L’image en mouvement : les projections itinérantes
À peine une décennie après l’invention du cinématographe par les frères Lumière en 1895, de nombreuses troupes foraines projettent les premières images animées partout en Europe, aux côtés des théâtres mobiles, des panoramas (trompe-l’œil sur toile circulaire) et d’autres attractions reposant sur l’illusion visuelle. En Italie, dès 1896, elles sont montrées dans les principales villes de la péninsule.
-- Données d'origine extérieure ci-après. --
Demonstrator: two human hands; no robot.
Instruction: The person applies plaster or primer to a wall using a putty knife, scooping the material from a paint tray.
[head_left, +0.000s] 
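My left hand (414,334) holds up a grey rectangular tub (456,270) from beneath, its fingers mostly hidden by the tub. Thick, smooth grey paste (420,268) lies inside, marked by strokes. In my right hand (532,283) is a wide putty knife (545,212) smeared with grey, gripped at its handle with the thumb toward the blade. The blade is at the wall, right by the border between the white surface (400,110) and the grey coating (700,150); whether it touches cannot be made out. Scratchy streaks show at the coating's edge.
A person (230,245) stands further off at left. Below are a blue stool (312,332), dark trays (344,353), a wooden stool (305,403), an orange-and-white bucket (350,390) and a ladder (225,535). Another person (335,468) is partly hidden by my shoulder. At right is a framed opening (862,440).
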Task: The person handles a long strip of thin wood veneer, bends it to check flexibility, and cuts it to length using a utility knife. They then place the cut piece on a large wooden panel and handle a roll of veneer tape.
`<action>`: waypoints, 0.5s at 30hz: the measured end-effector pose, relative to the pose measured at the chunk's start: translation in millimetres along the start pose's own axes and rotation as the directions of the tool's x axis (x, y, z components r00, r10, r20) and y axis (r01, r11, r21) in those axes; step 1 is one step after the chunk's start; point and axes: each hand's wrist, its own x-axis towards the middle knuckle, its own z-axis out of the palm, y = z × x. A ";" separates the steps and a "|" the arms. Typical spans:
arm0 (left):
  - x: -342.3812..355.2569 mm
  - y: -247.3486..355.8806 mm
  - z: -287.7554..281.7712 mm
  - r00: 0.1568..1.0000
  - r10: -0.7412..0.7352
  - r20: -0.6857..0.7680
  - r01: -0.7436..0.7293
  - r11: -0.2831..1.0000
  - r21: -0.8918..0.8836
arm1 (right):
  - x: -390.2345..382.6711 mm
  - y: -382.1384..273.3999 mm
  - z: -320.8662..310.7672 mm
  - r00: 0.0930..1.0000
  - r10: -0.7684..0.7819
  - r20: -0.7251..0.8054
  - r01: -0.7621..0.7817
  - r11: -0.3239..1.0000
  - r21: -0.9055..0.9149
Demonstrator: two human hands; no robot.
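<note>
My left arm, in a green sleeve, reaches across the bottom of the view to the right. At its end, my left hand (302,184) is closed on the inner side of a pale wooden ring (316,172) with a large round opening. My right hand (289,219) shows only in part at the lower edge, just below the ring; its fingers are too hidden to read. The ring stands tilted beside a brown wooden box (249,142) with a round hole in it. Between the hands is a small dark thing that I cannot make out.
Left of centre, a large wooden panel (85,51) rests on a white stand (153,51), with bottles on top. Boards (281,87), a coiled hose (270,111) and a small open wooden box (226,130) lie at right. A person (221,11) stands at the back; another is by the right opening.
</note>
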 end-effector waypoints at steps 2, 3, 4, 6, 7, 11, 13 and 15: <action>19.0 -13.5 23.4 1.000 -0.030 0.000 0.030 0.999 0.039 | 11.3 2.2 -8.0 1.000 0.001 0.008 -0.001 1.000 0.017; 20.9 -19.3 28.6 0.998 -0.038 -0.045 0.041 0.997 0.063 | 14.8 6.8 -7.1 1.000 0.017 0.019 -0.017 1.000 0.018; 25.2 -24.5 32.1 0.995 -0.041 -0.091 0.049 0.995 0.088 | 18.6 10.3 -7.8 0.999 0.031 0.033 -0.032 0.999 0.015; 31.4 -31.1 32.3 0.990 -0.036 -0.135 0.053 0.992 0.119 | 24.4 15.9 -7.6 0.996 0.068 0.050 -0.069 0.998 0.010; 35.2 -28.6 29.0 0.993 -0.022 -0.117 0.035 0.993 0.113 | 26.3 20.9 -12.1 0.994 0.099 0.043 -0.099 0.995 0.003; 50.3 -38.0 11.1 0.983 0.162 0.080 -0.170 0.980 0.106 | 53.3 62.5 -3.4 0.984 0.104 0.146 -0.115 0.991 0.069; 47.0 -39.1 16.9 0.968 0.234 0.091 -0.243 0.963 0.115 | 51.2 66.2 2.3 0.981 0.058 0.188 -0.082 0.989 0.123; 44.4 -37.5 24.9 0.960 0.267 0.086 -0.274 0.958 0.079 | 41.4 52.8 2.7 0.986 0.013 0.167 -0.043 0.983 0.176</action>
Les premiers Wanderkinos allemands, cinémas itinérants très populaires, diffusent dès la fin du siècle plusieurs courtes scènes successives, notamment des documentaires, des épisodes comiques ou des tours de magie (Ill. 1). Au même moment dans les Balkans et en Bulgarie, les premiers projectionnistes issus d’Europe centrale, de France et d’Italie se mêlent aux autres forains. Si l’on trouve ce cinéma itinérant d’abord dans les grandes villes, il atteint aussi progressivement les bourgs et les villages. Puis, dans les années d’avant-guerre, l’engouement populaire citadin pour cette attraction de foire s’estompe, alors qu’apparaissent les premiers cinémas urbains permanents et l’ébauche d’une véritable industrie cinématographique, proposant des films plus longs, sonorisés et variés. Cependant, cette forme itinérante continue longtemps d’animer le calendrier culturel des régions rurales, où elle se concentre désormais.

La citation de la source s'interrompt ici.